Carbon dating circular reasoning
13-Nov-2019 01:05
Nor can it tell if a much older spearhead was attached to a brand-new shaft.
Most archaeological items can’t be directly carbon dated, so their dating is based on testing done on nearby objects or materials.
For this reason, it’s preferable to date objects using multiple methods, rather than relying on one single test.
Carbon dating is reliable within certain parameters but certainly not infallible.
This provides good information, but it only indicates how long ago that piece of wood was cut from a living tree.
Radiocarbon dating can’t tell the difference between wood that was cut and immediately used for the spear, and wood that was cut years before being re-used for that purpose.
"Wood specimens considered for 'long chronologies' are first radiocarbon dated. Continuing use of the method depends on a 'fix-it-as-we-go' approach, allowing for contamination here, fractionation here, and calibration whenever possible.
If the date is old enough (perhaps by an erroneous reading), tree-ring specialists look at ring thicknesses for a way to extend the 'long chronology'. It should be no surprise, then, that fully half of the dates are rejected.
And finally, they count all of the tree-rings, using the matching patterns to connect all the pieces, and they determine the age of the oldest piece of wood.
This is how it works: scientists begin with a living tree or dead wood specimen which can be accurately dated by some reliable means.

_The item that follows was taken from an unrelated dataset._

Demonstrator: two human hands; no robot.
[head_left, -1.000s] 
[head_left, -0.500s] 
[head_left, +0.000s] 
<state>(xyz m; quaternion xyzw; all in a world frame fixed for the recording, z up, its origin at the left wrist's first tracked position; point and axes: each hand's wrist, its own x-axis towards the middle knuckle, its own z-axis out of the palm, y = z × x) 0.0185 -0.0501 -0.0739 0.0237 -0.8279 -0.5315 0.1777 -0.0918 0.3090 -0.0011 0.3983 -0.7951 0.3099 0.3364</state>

Then they look for pieces of dead wood which are older than the specimen which they started with and whose tree-ring patterns match up with and overlap those of the first specimen (tree-rings can vary greatly in width due to environmental factors and thus produce a pattern by which we can match specimens which grew in the same environment).
This is called a "long chronology." By dating the oldest piece of wood using the Carbon dating method and comparing the two dates, scientists can make the necessary adjustments to their calculations. Aardsma, "Myths Regarding Radiocarbon Dating," Impact, No.
Unfortunately, this method of calibrating Carbon dating by using tree-ring dating is itself flawed. 189, March 1989.)Carbon Dating - What Do The Experts Think?